How big your storage tank is, its condition, how many times the pump has to restart makes a lot of difference on how much electricity the pump uses per month. 

When using my well a few years back---it has its on meter/service---the electric bill was $20 some per month for 3 homes and all 3 homes had 2 adults and 2 kids. Averaged around $8 per month per home, BUT the cost per Kilowatt was higher per kilowatt because of it being a well service instead of a residential service. We switched to the rural water service when the pump casing went out. Now we have 5 homes on the meter and it runs about $35 per month. 8 adults and 2 kids live in those 5 homes. 1 home does not have a clothes washer, none of the homes has a dish washer---none of the homes has a big "garden" tub in the bathroom and most all of the homes take their cars to car washes. I check the meter every few weeks when everyone is gone to work to see if there is any water movement--usually meaning a water tank/commode running and I determine which home has the problem and see that it gets fixed.


----------



## wy_white_wolf (Oct 14, 2004)

1 horse power ~ 0.75KW

2HP ~ 1.5KW 

1.5KW * .12 = 18 cents per hour

So how much does it pump in 1 hour?

WWW


----------



## freemare (Nov 16, 2016)

My pump can pump around 40 gallons per minute. Give or take


----------



## Nimrod (Jun 8, 2010)

Been a long time since I had a physics course.

How high does the pump have to raise the water from the static water level in the well? Your well is 300 feet deep but what's the static water level? 

A gallon of water at 40 degrees f weighs 8.3451 pounds. (at 32 f it weighs 8.3436 pounds which is why ice floats.) 

Your electricity is sold by the Kwh (killowatt hour). One Kwh costs 12 cents.

Work = F X D

1 Kw = 44,000 ft-lbs/min

1 Kw = (1 gallon of water/8.3451 pounds) X (44,000 ft-lbs/min) = about 5200 gallons of water/ft in 1 min.
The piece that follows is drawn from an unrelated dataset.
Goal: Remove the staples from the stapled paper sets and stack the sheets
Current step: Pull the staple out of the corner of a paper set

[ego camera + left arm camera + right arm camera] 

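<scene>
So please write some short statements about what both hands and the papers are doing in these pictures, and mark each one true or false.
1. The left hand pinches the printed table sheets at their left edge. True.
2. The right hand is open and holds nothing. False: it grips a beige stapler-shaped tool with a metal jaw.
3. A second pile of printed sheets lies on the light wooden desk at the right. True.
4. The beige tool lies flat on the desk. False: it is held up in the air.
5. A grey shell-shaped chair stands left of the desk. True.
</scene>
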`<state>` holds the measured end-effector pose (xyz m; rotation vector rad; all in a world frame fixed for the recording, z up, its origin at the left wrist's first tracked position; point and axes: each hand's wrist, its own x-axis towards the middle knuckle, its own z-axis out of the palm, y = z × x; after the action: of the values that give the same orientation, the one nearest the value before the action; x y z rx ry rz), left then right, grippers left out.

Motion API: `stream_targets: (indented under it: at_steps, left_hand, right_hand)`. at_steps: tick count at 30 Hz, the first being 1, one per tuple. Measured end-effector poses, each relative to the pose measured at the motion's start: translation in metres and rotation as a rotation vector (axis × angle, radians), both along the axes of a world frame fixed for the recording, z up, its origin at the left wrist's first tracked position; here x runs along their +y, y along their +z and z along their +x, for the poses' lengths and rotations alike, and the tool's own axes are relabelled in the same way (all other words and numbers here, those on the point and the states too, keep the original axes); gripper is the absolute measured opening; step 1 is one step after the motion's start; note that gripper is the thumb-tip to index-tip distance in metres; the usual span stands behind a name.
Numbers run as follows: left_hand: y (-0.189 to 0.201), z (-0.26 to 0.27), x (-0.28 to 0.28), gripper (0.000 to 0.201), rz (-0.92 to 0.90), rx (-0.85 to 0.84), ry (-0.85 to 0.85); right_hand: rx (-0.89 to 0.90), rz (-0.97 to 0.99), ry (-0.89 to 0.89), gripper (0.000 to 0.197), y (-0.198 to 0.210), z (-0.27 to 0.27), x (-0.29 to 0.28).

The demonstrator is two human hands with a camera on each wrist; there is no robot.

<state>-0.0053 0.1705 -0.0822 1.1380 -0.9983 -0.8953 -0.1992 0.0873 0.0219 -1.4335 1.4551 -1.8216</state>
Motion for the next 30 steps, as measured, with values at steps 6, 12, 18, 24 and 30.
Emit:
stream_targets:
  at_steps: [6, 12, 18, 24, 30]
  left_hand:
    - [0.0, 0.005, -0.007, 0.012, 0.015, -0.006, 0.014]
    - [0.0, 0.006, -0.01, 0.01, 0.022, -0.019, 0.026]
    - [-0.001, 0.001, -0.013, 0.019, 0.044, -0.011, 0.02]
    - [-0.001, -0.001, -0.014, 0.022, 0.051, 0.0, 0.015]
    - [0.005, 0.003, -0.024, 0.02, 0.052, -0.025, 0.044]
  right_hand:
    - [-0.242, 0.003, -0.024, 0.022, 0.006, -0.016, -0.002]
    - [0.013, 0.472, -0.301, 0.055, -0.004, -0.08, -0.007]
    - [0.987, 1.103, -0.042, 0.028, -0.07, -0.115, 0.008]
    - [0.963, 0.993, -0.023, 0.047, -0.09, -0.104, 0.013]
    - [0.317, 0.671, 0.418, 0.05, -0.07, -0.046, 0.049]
1 Kw X 60 min/hr = 5200 gallons of water/ft/min X 60 min/hr = 312,000 gallons of water raised 1 foot /hour = 1 Kwh 

Now divide by the height the water is lifted in your system from the static level of the well to the height its used at. This is how many gallons per hour 1 Kwh will lift the requisite height.

Now divide by the gallons of water used in a month and the result is how many Kwh it takes to pump the water. 

Multiply by 12 cents and you know how much the electricity costs.

Of course this doesn't factor in the friction and the start up surge of the pump motor so the cost will be somewhat higher. 

I now have a pounding headache and am overdue for dinner. I hope you are happy.


----------



## TnAndy (Sep 15, 2005)

Then you would take the number of gallons used, divide by 40 gal/min to give you the number of minutes of use of power per day/week/month (depending on the time period you read your water meter.) Unless they are using a bunch of water for some reason, which your meter should tell you, I'd be surprised if the use is 10 minutes/day.....that's 400 gallons/day.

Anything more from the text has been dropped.